*Work instructions*
Output all the data below verbatim.

*Raw data*
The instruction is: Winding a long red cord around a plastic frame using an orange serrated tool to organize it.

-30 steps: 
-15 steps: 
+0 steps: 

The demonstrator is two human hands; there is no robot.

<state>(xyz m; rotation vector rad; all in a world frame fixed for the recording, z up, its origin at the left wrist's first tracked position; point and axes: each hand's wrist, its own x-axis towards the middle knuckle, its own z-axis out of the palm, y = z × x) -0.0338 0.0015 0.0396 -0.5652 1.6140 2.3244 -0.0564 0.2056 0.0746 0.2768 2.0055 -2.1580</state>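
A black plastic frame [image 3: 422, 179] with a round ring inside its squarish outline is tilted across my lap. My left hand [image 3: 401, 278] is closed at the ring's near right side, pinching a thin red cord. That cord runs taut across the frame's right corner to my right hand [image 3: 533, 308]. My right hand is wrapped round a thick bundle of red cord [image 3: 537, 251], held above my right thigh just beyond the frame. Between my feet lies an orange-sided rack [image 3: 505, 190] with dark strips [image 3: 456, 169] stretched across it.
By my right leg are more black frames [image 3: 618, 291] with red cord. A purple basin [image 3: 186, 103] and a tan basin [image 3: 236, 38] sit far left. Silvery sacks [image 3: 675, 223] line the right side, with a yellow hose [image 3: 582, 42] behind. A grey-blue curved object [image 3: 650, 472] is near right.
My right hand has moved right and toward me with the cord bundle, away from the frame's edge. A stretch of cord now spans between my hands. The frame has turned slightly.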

*Answer for the task*
The instruction is: Winding a long red cord around a plastic frame using an orange serrated tool to organize it.

-30 steps: 
-15 steps: 
+0 steps: 

The demonstrator is two human hands; there is no robot.

<state>(xyz m; rotation vector rad; all in a world frame fixed for the recording, z up, its origin at the left wrist's first tracked position; point and axes: each hand's wrist, its own x-axis towards the middle knuckle, its own z-axis out of the palm, y = z × x) -0.0338 0.0015 0.0396 -0.5652 1.6140 2.3244 -0.0564 0.2056 0.0746 0.2768 2.0055 -2.1580</state>
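A black plastic frame [image 3: 422, 179] with a round ring inside its squarish outline is tilted across my lap. My left hand [image 3: 401, 278] is closed at the ring's near right side, pinching a thin red cord. That cord runs taut across the frame's right corner to my right hand [image 3: 533, 308]. My right hand is wrapped round a thick bundle of red cord [image 3: 537, 251], held above my right thigh just beyond the frame. Between my feet lies an orange-sided rack [image 3: 505, 190] with dark strips [image 3: 456, 169] stretched across it.
By my right leg are more black frames [image 3: 618, 291] with red cord. A purple basin [image 3: 186, 103] and a tan basin [image 3: 236, 38] sit far left. Silvery sacks [image 3: 675, 223] line the right side, with a yellow hose [image 3: 582, 42] behind. A grey-blue curved object [image 3: 650, 472] is near right.
My right hand has moved right and toward me with the cord bundle, away from the frame's edge. A stretch of cord now spans between my hands. The frame has turned slightly.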

No more is needed for this exercise.